Where, Oh Where, To Live

At this point my living situations is basically coming down to my working situation.  And since my working situation isn't pinned down, neither is my living situation.  My parents have offered for me to live with them for a few months to get some debt paid down and some money in savings.  It would work from a relational standpoint, but I'm not sure if they've really got room for me.  Their house is pretty full. 

I have spoken with Gavin's mom about the possibility of living in their basement when they buy a new house, but I don't know that she's talked at all with his dad about this idea and there are lots of pro's and con's to this option.  Again, with the pro's and con's!

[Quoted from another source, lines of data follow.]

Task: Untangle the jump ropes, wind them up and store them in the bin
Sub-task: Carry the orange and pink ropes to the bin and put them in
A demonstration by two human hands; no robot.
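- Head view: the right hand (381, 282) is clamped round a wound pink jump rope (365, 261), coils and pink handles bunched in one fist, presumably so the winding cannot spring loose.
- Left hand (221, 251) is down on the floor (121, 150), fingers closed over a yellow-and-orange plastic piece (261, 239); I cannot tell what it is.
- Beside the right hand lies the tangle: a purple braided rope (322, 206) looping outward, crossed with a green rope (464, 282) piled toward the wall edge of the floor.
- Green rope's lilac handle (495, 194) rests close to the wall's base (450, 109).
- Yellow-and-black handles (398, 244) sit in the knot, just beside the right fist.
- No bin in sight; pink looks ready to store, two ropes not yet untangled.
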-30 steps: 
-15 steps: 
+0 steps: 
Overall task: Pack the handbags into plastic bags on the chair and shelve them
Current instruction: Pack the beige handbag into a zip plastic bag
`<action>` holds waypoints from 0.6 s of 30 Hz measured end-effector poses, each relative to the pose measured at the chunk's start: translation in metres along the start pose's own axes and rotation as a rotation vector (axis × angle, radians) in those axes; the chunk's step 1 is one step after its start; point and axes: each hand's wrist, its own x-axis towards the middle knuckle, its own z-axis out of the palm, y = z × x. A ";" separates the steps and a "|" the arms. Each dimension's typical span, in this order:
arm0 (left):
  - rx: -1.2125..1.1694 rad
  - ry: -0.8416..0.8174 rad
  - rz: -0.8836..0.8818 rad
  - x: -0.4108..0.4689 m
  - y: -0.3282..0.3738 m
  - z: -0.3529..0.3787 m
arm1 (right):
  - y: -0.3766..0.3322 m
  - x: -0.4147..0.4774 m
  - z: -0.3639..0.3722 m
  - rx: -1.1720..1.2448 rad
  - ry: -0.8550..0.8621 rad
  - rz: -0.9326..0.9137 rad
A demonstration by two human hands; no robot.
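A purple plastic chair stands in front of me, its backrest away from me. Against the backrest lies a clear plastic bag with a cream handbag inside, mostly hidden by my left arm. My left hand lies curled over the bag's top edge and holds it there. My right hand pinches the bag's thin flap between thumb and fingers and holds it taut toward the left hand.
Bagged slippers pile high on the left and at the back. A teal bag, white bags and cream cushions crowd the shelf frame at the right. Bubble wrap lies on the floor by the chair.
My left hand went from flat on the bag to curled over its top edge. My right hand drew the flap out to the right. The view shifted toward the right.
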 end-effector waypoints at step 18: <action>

There is always the possibility of moving back into the old house with the Slusher's or finding my own place, but that requires a hefty chunk of income to be able to put towards rent and utilities.  I know that I'm a big girl now, but I can't say that the opportunity to live rent-free, at least for a short time, doesn't appeal to me.  It would sure have lots of financial benefits if I could make it work.  But the space and freedom to have friends come and go is definitely an issue.  Anyone know of someone looking for a cheap (like $100) roommate?  I know that God will provide and that His provision will be the best for me and for this time in my life.